Yunnan Key Laboratory of Primate Biomedical Research, Institute of Primate Translational Medicine, Kunming University of Science and Technology, Kunming, Yunnan, PR China; Department of Cardiovascular Surgery, the First Peoples' Hospital of Yunnan Province, Kunming, Yunnan, PR China.
Department of Cardiology, The First Peoples' Hospital of Yunnan Province, Kunming, Yunnan, PR China.
Mech Dev. 2020 Jun;162:103611. doi: 10.1016/j.mod.2020.103611. Epub 2020 May 3.
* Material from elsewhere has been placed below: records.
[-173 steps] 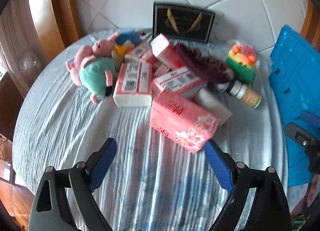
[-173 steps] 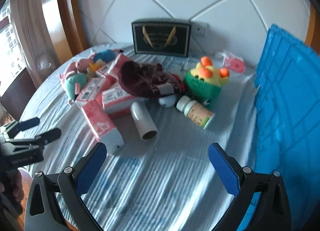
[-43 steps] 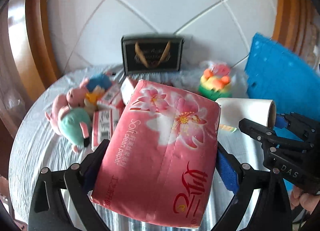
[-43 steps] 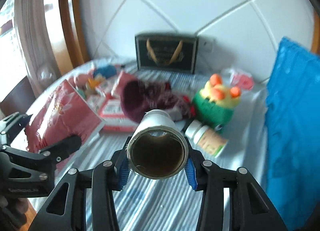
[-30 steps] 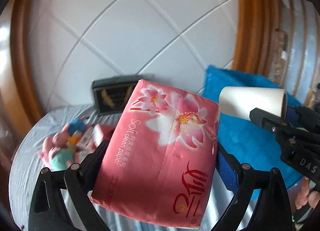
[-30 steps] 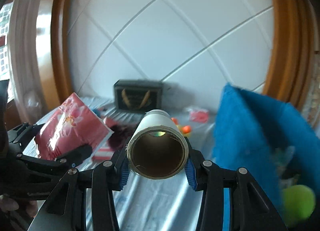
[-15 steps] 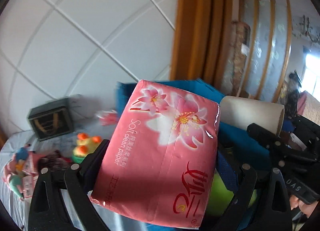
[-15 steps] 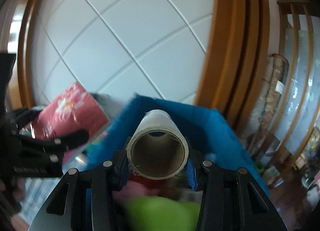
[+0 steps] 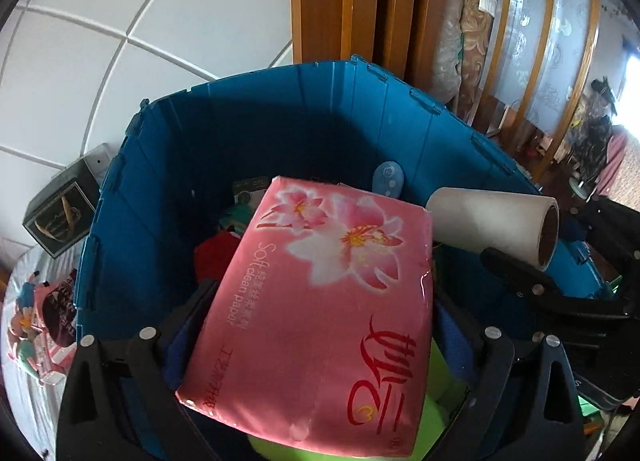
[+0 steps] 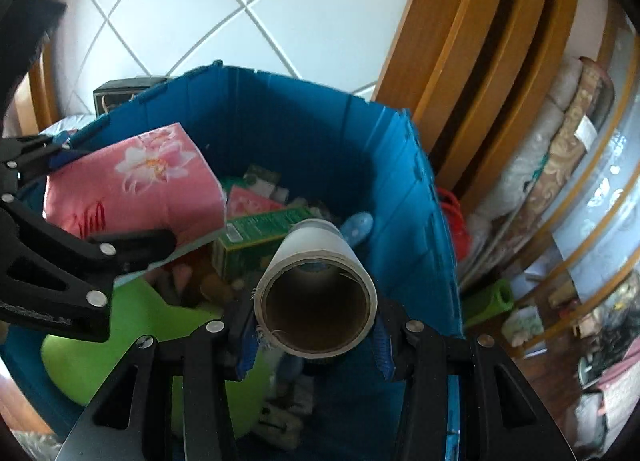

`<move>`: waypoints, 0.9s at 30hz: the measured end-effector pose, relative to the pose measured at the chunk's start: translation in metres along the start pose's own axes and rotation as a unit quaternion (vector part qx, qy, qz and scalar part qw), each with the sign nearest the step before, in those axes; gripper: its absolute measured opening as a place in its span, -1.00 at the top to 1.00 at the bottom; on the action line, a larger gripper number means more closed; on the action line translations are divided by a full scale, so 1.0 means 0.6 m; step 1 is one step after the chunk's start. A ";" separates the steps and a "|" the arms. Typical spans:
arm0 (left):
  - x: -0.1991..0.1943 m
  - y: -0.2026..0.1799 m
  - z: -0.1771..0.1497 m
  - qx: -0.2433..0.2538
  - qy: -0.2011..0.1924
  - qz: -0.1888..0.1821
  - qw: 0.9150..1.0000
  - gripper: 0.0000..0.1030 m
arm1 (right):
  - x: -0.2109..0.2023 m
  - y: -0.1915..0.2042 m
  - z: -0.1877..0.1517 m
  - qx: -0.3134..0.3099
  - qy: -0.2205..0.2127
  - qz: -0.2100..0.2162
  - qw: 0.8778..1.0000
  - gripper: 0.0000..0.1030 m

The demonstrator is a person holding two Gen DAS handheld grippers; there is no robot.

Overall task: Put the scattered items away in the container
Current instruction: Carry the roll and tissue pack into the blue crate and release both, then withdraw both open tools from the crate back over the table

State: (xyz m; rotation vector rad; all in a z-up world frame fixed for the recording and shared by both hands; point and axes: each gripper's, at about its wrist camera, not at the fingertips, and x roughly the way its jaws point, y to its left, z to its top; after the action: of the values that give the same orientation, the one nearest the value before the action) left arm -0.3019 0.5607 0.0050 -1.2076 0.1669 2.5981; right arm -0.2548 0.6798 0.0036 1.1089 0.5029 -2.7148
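Looks like somebody's home, a lived-in room rather than any lab or shop. White tiled wall [image 9: 100, 41] set on the diagonal, chunky varnished wooden door frame [image 10: 480, 61], and rolled-up patterned rugs or quilts [image 9: 468, 21] leaning next to a frosted glass partition with wood trim [image 9: 560, 41]. The bench [image 9: 24, 381] has a wrinkly pale cloth with soft toys [image 9: 24, 333] on it, and a dark gift bag [image 9: 60, 217] sits against the wall. The blue plastic crate [image 9: 320, 109] is stuffed with household odds and ends, and more clutter is piled on the floor behind [image 10: 600, 341].
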 end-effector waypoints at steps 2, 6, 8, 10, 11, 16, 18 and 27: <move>0.005 -0.014 -0.003 0.000 0.003 0.006 1.000 -0.91 | 0.006 -0.011 -0.007 -0.001 0.003 0.007 1.000 0.13; 0.006 -0.020 0.001 0.002 0.004 0.021 1.000 -0.91 | 0.009 -0.024 -0.017 -0.002 0.005 0.017 1.000 0.12; -0.007 -0.023 0.001 0.003 -0.002 0.026 1.000 -0.91 | 0.007 -0.031 -0.016 -0.002 0.002 0.020 1.000 0.07; -0.014 -0.022 0.006 0.004 -0.007 0.028 1.000 -0.91 | 0.003 -0.034 -0.019 -0.001 -0.002 0.021 1.000 0.04; -0.016 -0.023 0.006 0.004 -0.009 0.030 1.000 -0.91 | 0.001 -0.037 -0.020 0.000 -0.005 0.023 1.000 -0.01; -0.032 -0.021 -0.005 0.002 -0.020 0.031 0.999 -0.91 | -0.015 -0.037 -0.029 0.006 -0.017 0.029 0.999 -0.36; -0.041 -0.018 -0.011 0.002 -0.028 0.037 0.999 -0.91 | -0.023 -0.036 -0.033 0.009 -0.023 0.029 0.999 -0.55; -0.111 0.022 -0.047 -0.023 -0.087 0.064 0.994 -0.92 | -0.061 -0.023 -0.038 0.033 -0.056 0.043 0.997 -0.99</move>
State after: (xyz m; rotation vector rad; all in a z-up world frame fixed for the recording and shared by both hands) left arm -0.2438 0.5291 0.0377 -1.0100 0.1555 2.8176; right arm -0.2177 0.7019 0.0173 0.9638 0.3437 -2.7162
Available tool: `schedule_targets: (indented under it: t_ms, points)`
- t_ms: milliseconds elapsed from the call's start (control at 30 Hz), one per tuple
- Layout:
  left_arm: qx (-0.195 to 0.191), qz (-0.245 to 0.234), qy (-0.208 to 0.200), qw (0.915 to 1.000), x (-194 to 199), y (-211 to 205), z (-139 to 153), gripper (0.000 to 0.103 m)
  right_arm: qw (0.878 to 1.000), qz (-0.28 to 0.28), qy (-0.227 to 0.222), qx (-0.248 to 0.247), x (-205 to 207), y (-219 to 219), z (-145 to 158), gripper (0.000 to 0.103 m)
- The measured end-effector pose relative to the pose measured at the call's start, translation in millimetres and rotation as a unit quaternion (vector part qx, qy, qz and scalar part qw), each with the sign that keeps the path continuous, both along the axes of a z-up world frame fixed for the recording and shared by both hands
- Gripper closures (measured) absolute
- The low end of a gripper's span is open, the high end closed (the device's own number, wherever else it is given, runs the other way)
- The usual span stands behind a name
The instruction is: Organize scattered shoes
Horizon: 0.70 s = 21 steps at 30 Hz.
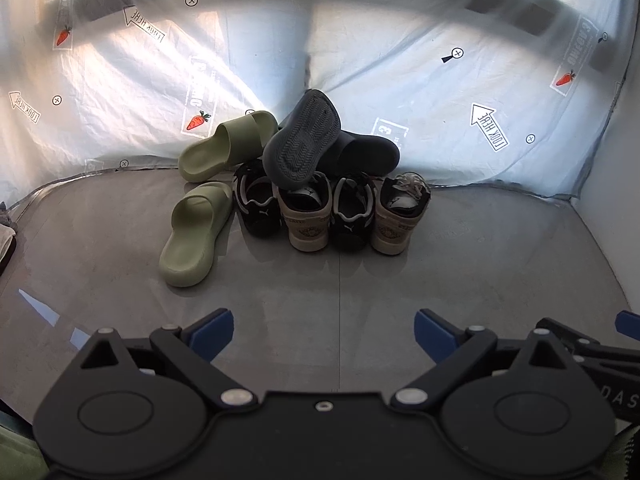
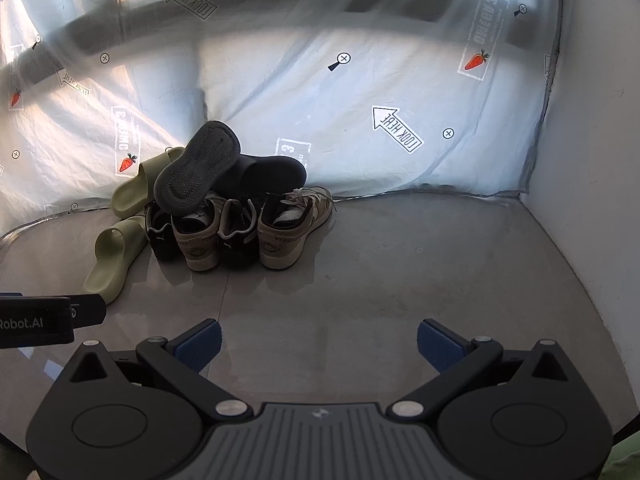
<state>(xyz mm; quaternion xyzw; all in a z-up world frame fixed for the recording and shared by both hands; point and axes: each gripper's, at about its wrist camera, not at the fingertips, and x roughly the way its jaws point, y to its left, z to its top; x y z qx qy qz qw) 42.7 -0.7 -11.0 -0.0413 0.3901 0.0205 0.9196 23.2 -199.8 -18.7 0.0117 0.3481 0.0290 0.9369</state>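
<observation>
While short of the shoe pile (image 1: 296,184), left gripper (image 1: 324,334), right gripper (image 2: 319,345), jaws wide, empty.

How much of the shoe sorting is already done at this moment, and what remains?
Nothing looks sorted yet. The black sneakers alternate with the beige sneakers in one row, the dark slide lies sole-up on top of them, and the two green slides point in different directions. Nothing is in hand: the left gripper and the right gripper are open and short of the pile. All pairing is left.
</observation>
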Motion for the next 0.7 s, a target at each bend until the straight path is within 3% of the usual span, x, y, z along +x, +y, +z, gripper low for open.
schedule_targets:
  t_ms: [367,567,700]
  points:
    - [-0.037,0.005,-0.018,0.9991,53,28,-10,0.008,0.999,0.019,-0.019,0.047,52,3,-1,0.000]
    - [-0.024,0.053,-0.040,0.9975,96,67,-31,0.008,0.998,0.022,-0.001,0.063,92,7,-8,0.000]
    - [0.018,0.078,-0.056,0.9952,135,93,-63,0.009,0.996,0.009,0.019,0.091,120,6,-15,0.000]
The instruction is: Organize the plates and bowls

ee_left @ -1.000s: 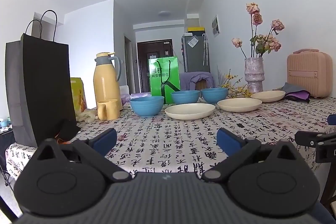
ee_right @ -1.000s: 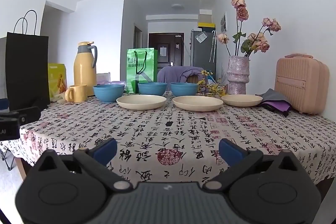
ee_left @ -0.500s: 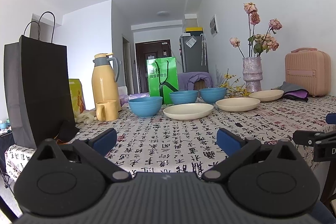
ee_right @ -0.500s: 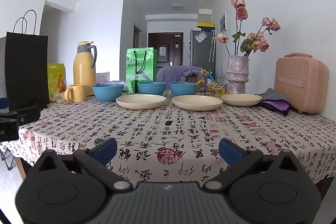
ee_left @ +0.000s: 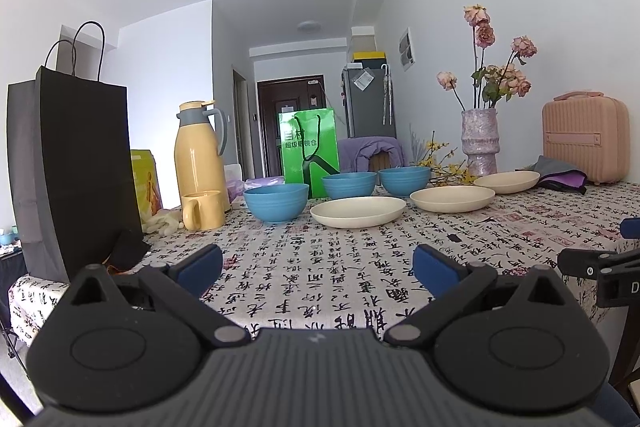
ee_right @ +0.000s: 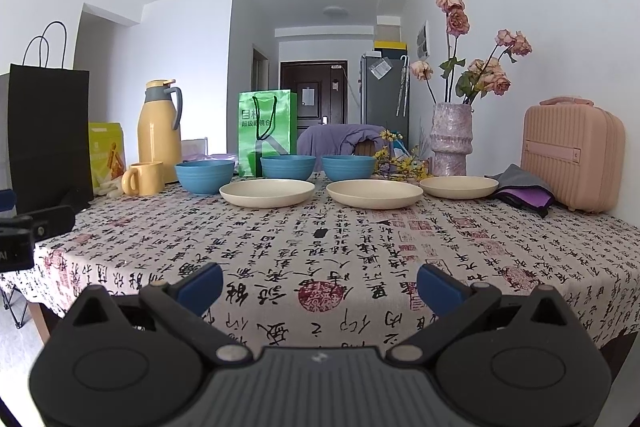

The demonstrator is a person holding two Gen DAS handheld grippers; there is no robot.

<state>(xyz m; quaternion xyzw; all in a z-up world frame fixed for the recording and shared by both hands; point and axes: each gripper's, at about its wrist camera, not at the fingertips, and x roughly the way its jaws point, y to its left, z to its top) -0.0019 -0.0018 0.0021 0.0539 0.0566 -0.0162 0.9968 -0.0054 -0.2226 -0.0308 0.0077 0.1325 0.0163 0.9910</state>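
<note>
Left gripper (ee_left: 318, 263), right gripper (ee_right: 319, 285): blue-padded jaws wide, empty, above calligraphy-print tablecloth (ee_right: 360, 251). Three cream round plates (ee_right: 267, 192) at 12 o'clock, well apart from grippers. Three blue ribbed bowls (ee_right: 204, 175) just behind.

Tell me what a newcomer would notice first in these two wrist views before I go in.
Probably the dishes lined up across the far side of the table: three blue bowls at the back, three cream plates just in front. Next, the dried roses in the vase at far right. Both the left gripper and the right gripper hang open and empty at the near edge.
</note>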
Mutations affecting cardiac structural genes can lead to congenital heart diseases (CHDs). Axonemal Central Pair Apparatus Protein (HYDIN) is a ciliary protein previously linked to congenital cardiomyopathy. However, the role of HYDIN in the aetiology of CHDs is thus far unknown. Herein, we explore the function of HYDIN in heart development and CHDs.
The function of HYDIN in cardiac differentiation was assessed in vitro using HYDIN siRNAs, HYDIN overexpression, and HYDIN short hairpin RNA (shRNA)-GATA binding protein 4 (GATA4) cDNA rescue constructs in the human embryonic stem cell (hESC) line HES3. To assess Hydin's function in vivo, we generated shRNA-mediated Hydin knockdown transgenic mice. We characterized the functional mechanisms of the most common human HYDIN variant associated with atrial septal defect (ASD) risk (71098693 mutant, c.A2207C) in cardiac-differentiating HES3 cells.
HYDIN functions as a positive regulator of human cardiomyocyte differentiation and promotes expression of cardiac contractile genes in hESC cells. This is mediated through GATA4, a critical transcription factor in heart development. Cardiac-specific Hydin knockdown in vivo leads to Gata4 downregulation and enhanced atrial septal defect (ASD) risk in mice. The c.A2207C HYDIN mutation reduces GATA4 expression in hESC cells.
HYDIN loss-of-function inhibits GATA4 expression and enhances ASD risk. We also establish the regulation of a key transcription factor in heart development by a ciliary protein.
影响心脏结构基因的突变可导致先天性心脏病(CHD)。轴丝中央对附属蛋白(HYDIN)是一种以前与先天性心肌病相关的纤毛蛋白。然而,HYDIN 在 CHD 发病机制中的作用迄今尚不清楚。在此,我们探讨了 HYDIN 在心脏发育和 CHD 中的作用。
在人类胚胎干细胞(hESC)系 HES3 中,使用 HYDIN siRNA、HYDIN 过表达和 HYDIN 短发夹 RNA(shRNA)-GATA 结合蛋白 4(GATA4)cDNA 挽救构建体,体外评估 HYDIN 在心脏分化中的功能。为了评估 Hydin 在体内的功能,我们生成了 shRNA 介导的 Hydin 敲低转基因小鼠。我们在心脏分化的 HES3 细胞中对与房间隔缺损(ASD)风险相关的最常见人类 HYDIN 变体(71098693 突变,c.A2207C)的功能机制进行了特征描述。
HYDIN 作为人类心肌细胞分化的正调节剂,可促进 hESC 细胞中心脏收缩基因的表达。这是通过 GATA4 介导的,GATA4 是心脏发育的关键转录因子。体内心脏特异性 Hydin 敲低导致 Gata4 下调,并增加小鼠的 ASD 风险。HYDIN 的 c.A2207C 突变降低了 hESC 细胞中的 GATA4 表达。
HYDIN 功能丧失抑制 GATA4 表达并增强 ASD 风险。我们还建立了纤毛蛋白对心脏发育关键转录因子的调节。